Moreover, he added, the fact that they are fireproof makes them particularly appropriate at a time when homes are increasingly being built in forests. The idea for a realistic concrete log came about in 2000, when Dick Morgenstern, another founder of EverLog, watched more than a million acres of the Bitterroot National Forest and hundreds of homes go up in flames.

“Insurance rates went up on homes in the woods,” he said. “Or they stopped insuring them.”

Some 40 homes have been built with logs from EverLog, about 30 of them erected by the company itself.

Products like EverLog’s have won adherents in the homebuilding world.

“It looks good, there’s no shifting or movement of the logs, no need to chink and re-chink,” said Pat Supplee, the architect in Missoula who designed the Cook house. “The downside of real logs is gone.”

But not that everyone agrees, especially here in western Montana, where there are five national log home companies and many more small outfits, and where logs, the staple of Western construction for more than a century, remain the trendiest material.
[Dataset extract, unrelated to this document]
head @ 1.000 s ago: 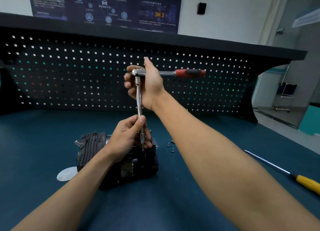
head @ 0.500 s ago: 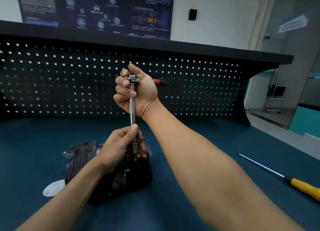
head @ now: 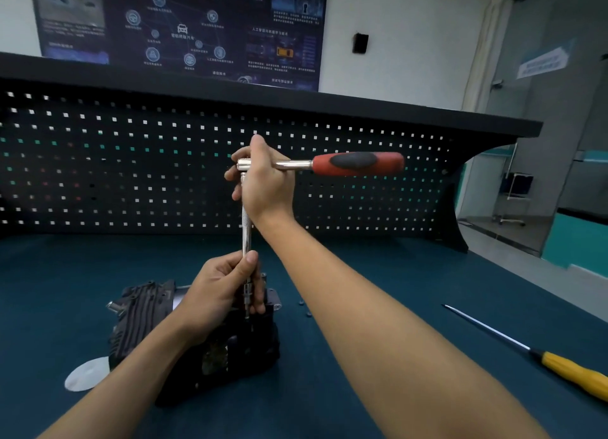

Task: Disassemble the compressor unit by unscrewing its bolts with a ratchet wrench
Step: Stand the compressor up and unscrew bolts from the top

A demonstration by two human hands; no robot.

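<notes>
Compressor (head: 141, 313) sits on our blue bench (head: 49, 290) — our right hand (head: 266, 182) grips the ratchet wrench (head: 357, 164) at its head, our left hand (head: 217, 287) pinches the upright extension bar (head: 246, 228) low down, just above it.

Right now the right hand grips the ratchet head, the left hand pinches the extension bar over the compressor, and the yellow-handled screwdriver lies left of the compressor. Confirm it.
Wrong side: in the head view the yellow-handled screwdriver lies right of the compressor. The right hand on the ratchet head and left hand on the extension bar are as stated.
</notes>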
For many here, the idea of artificial logs is heretical.

“Architecture 101 says respect the integrity of the materials,” said Joe Campeau, an architect in Helena, Mont.

“Simply put, they’re fake,” he said. But this view has not dissuaded a number of companies from trying to capture the essence of log construction with other materials.

In Charlevoix, Mich., for example, a company called Pine River has been manufacturing a log-siding system called E-log for four years, in which a thick wood veneer — typically pine — on a hardboard backing is wrapped around a half-cylinder foam core.

In Thorp, Wisc., CRC Inc. just started marketing a half-log siding that it describes as environmentally friendly because it is made from a fiberglass that, the company says, emits very low levels of volatile organic compounds. The half logs are molded and hollow, with a look that the company owner, Jim McIntire, described as “Wisconsin hardwood, with raised knots and wood grain.”

And in Tecumseh, Okla., Stanton Pace, a contractor, has been creating sprayed concrete facades with fake log finishes since 2003. Styrofoam sheets shaped like stacked logs are screwed to a house’s exterior walls, and a concrete mixture is sprayed over the surface and then repeatedly pressed with various 3- to 6-foot-long rubber stamps in wood-grain patterns.

Even the most practical arguments for artificial logs, though, are treated with skepticism by some in western Montana.

Jon Sellers, the vice president for marketing for Rocky Mountain Log Homes, a builder of real log houses based in Hamilton, takes issue with a fundamental premise of the concrete-log camp, that wood logs are highly flammable. Concrete may be fireproof, he allowed, but logs are fire resistant: A frame house would burn quickly in a wildfire because of air in its walls, but logs are dense and burn slowly, which means they can often be extinguished long before serious damage is done.

But the argument against fake logs that he seems to take more seriously is an aesthetic one.

“Logs look more natural, and in a log house every log is different, like a fingerprint,” Sellers said. In the end, “they’re building a concrete house that looks like a log house and isn’t.”